What to do
Starting at the first line of the listing below and ending at the line with "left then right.", copy each line exactly.

Raw data
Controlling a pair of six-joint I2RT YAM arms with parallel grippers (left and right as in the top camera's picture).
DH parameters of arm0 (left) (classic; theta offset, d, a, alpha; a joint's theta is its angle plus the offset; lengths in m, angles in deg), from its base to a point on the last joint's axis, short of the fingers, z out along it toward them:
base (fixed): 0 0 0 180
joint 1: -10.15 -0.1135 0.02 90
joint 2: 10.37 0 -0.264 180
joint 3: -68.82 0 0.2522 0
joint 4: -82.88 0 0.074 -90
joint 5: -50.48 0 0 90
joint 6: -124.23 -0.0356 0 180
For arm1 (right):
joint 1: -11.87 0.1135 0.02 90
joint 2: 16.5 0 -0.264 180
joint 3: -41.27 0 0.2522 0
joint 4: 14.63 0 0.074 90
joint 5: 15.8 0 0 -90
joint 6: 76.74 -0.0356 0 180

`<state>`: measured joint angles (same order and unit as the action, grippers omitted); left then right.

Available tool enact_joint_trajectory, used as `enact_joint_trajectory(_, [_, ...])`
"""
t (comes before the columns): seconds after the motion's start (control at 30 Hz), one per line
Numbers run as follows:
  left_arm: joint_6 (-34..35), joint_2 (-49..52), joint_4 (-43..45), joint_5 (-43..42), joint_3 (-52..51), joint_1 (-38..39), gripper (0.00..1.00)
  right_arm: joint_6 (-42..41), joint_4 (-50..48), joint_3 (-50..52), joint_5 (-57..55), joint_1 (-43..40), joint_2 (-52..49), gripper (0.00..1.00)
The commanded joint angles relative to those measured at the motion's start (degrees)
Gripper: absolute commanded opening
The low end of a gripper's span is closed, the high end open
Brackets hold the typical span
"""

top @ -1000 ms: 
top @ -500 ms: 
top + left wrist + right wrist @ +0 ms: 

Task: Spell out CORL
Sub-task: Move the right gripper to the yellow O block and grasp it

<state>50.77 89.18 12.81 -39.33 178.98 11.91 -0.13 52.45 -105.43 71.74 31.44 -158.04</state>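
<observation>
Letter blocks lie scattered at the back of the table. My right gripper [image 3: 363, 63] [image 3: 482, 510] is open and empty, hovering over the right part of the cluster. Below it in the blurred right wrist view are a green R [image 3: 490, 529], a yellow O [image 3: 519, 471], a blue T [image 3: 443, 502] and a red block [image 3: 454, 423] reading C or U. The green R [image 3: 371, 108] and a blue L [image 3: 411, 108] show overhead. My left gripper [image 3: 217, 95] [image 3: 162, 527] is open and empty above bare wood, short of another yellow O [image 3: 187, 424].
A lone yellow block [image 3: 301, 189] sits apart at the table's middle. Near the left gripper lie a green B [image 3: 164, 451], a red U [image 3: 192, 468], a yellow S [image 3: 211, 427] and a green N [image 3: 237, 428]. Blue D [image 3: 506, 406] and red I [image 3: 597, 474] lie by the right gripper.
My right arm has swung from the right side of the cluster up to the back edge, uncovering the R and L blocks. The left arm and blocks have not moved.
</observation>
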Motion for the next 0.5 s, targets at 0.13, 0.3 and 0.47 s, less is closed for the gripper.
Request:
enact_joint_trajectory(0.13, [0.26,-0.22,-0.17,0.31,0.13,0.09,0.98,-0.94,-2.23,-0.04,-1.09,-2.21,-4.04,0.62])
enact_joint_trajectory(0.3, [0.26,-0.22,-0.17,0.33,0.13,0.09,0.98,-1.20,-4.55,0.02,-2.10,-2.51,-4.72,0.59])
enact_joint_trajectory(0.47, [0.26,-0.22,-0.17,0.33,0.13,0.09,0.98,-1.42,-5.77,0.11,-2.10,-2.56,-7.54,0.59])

Your solution
Controlling a pair of six-joint I2RT YAM arms with parallel grippers (left and right as in the top camera's picture).
DH parameters of arm0 (left) (classic; theta offset, d, a, alpha; a joint's theta is its angle plus the offset; lengths in m, angles in deg), from its base to a point on the last joint's axis, short of the fingers, z out along it toward them:
base (fixed): 0 0 0 180
joint 1: -10.15 -0.1135 0.02 90
joint 2: 10.37 0 -0.264 180
joint 3: -68.82 0 0.2522 0
joint 4: -82.88 0 0.074 -90
joint 5: -50.48 0 0 90
joint 6: -124.23 -0.0356 0 180
For arm1 (right):
joint 1: -11.87 0.1135 0.02 90
joint 2: 16.5 0 -0.264 180
joint 3: -41.27 0 0.2522 0
joint 4: 14.63 0 0.074 90
joint 5: 15.8 0 0 -90
joint 6: 76.74 -0.0356 0 180

`<state>`: measured joint angles (same order and unit as the action, grippers omitted); left then right.

With that, the exercise is done.